14 January 2006

Well.
I wrote about oranges one day—and because of that, I was more aware. More awake to oranges a day or two later and the next day as well. Took advantage of a theme during a busy week. No sense of synchronicity or connection. Just a small literary and perhaps psychological device. A bit of laziness.

I was going to write today of the de Menil museums in Houston. Of chapels. Of art.

But first we visited the Whole Foods flagship store. I stood as my friend examined an oddly named fruit--plumagos? I stood at ease, preoccupied, detached. Some fifteen feet away, a small movement in a pyramid of oranges attracted my gaze. No one was standing near them. There was no one between me and the stack. A single orange dropped from near the top of the pile to one layer below.

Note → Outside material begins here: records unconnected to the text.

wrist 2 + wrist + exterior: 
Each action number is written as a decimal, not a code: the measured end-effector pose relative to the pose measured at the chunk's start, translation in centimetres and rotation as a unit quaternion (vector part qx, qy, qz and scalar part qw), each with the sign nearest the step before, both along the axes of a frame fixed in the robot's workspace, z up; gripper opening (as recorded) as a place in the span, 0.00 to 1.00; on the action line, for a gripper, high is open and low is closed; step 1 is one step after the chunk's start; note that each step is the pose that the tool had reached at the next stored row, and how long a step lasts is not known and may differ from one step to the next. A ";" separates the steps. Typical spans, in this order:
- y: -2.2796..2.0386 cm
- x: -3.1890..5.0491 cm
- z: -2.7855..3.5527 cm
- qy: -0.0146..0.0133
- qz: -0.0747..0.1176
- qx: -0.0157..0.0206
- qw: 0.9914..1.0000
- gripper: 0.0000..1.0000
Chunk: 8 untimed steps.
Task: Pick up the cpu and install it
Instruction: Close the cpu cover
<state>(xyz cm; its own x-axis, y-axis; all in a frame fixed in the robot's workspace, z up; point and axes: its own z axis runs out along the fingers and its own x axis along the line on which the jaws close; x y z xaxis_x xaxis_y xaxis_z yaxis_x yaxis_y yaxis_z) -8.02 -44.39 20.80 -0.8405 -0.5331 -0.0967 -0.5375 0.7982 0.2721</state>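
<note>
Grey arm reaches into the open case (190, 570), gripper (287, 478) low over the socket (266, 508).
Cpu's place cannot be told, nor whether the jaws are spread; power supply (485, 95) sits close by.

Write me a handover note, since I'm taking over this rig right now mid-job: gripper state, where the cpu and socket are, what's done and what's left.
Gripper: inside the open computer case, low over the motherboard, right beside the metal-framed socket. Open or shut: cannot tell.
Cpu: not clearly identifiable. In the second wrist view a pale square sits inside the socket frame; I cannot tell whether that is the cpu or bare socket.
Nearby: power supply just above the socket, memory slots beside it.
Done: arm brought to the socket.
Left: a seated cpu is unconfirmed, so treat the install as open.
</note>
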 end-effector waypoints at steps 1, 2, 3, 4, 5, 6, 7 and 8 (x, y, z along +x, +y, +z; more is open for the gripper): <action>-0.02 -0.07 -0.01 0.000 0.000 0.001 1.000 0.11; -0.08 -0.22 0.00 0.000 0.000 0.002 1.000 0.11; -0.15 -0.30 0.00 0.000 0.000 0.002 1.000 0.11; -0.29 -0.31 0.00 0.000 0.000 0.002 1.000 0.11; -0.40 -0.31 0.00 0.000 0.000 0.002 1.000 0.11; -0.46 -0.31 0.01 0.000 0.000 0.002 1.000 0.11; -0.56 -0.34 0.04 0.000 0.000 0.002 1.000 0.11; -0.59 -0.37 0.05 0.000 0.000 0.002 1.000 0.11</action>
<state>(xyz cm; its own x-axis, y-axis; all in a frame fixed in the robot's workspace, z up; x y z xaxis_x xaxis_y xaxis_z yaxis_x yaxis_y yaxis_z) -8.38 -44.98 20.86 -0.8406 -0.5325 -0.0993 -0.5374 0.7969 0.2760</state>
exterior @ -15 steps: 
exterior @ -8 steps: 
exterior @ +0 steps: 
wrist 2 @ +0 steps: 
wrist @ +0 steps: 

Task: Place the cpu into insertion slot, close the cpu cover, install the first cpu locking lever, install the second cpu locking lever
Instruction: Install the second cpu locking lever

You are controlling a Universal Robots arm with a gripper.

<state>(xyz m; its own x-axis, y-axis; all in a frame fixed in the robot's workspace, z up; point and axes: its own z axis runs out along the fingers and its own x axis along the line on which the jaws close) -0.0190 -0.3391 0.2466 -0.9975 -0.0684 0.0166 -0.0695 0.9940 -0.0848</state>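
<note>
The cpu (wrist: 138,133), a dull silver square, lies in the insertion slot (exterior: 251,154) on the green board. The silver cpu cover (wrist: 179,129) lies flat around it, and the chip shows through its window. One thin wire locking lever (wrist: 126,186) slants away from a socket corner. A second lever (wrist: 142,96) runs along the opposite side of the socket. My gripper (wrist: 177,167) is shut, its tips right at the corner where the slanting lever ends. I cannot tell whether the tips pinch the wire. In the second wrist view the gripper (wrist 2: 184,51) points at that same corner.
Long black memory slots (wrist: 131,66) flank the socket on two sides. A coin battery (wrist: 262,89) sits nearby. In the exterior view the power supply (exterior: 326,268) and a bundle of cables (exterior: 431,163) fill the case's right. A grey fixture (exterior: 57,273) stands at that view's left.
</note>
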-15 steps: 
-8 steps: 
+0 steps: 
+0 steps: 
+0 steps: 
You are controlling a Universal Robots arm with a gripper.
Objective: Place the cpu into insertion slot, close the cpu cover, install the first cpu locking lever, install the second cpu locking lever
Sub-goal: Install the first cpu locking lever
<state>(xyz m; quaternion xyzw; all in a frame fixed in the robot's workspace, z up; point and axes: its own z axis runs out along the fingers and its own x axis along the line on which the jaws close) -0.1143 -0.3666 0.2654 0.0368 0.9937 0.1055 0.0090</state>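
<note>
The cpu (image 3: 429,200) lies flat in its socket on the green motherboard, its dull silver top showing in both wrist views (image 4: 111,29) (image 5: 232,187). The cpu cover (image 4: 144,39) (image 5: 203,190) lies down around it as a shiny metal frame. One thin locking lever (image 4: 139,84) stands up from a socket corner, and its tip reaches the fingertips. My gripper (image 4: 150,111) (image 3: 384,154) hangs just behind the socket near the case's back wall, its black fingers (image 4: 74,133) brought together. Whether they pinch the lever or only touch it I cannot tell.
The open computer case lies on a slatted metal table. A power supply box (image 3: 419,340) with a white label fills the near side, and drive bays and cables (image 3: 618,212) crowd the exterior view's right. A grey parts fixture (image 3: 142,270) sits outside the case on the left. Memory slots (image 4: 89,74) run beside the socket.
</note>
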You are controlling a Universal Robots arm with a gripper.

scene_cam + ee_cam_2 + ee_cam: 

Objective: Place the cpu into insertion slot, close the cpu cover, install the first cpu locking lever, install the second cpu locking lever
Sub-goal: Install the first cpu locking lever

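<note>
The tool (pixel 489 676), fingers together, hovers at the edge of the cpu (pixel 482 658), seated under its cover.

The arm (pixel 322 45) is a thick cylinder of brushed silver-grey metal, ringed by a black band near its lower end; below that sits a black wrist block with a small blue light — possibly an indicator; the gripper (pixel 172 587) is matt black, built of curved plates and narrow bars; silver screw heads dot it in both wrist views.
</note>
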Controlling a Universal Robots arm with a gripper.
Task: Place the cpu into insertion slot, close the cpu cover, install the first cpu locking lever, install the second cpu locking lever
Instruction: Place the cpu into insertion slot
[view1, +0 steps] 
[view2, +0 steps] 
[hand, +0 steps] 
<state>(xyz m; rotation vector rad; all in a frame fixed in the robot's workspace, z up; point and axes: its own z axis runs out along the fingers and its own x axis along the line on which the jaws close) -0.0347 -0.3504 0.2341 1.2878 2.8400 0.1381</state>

A pause, then one and another and another, they rocked then rolled in a narrow fan of directions, bouncing from the stack to the floor. Such a quiet racket. Maybe 25 of the oranges. I was too far away to stem the flow. They pushed toward me.

Two workers appeared from opposite directions and started to pick them up. I stooped to help. One genial fellow who tossed them like softballs to the stack said, ‘They were chasing after you. They know a beautiful woman when they see one.’

He took his knife, chop chop, offered us crescents of the plumago to sample. We thanked him, pitched the peel into a shiny metal trashcan.

As we walked away, it hit me. Oranges.

I don’t know why I am writing about this. I don’t know why oranges might take on life and ambulation in my presence. I don’t know the point of the story.

I thought I was in charge of the orange stories. The orange stories are in charge of me.